From the first line through the one containing "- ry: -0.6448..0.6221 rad", restate the listing word for word, and give no other lines.
-.-.-
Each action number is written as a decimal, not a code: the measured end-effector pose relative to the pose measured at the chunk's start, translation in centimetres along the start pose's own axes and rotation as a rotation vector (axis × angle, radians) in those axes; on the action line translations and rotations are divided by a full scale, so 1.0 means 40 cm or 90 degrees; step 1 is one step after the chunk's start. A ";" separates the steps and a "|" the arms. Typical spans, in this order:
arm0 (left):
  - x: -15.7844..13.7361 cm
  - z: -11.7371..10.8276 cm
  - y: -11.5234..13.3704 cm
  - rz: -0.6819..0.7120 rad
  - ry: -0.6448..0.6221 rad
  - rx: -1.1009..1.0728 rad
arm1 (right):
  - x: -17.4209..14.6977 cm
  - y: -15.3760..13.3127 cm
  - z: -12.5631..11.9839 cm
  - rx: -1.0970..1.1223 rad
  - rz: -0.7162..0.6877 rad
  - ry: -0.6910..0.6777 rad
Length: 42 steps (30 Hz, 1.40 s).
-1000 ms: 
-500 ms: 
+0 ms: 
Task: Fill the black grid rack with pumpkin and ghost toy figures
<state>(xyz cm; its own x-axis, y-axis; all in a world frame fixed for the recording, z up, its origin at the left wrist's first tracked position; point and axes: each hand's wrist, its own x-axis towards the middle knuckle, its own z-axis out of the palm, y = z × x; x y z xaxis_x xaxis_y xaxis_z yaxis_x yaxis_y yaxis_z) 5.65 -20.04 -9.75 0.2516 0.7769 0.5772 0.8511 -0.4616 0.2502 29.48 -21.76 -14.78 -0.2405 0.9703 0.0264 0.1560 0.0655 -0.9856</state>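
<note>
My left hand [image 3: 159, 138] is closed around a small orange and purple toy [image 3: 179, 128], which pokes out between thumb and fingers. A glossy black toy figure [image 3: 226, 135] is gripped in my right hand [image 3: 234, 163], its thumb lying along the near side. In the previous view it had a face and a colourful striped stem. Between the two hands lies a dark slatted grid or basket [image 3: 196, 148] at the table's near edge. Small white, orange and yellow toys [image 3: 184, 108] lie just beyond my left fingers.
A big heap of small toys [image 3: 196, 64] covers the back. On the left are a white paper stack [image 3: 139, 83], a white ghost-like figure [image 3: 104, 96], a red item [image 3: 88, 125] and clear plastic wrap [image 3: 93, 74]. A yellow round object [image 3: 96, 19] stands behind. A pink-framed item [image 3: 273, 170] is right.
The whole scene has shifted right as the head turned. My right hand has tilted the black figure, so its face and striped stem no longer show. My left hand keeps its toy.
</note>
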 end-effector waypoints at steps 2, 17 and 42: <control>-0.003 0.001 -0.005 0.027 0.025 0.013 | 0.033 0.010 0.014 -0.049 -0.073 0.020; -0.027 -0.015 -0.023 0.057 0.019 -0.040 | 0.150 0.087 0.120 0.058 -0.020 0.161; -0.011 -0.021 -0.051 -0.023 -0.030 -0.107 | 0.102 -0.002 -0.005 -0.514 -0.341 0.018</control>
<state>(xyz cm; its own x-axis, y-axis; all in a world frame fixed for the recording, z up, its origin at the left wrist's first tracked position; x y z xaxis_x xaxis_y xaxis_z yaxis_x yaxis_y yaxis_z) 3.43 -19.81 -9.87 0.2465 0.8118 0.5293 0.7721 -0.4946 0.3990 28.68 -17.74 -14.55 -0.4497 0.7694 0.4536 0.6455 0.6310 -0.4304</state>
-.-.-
■ Solution to this task:
Each action number is written as a decimal, not a code: the measured end-effector pose relative to the pose measured at the chunk's start, translation in centimetres along the start pose's own axes and rotation as a rotation vector (axis × angle, radians) in those axes; on the action line translations and rotations are divided by a full scale, so 1.0 means 40 cm or 90 degrees; step 1 is one step after the chunk's start. A ";" separates the steps and a "|" the arms. Typical spans, in this order:
arm0 (left):
  - x: -15.7844..13.7361 cm
  - z: -11.7371..10.8276 cm
  - y: -11.5234..13.3704 cm
  - rz: -0.6819..0.7120 rad
  - ry: -0.6448..0.6221 rad

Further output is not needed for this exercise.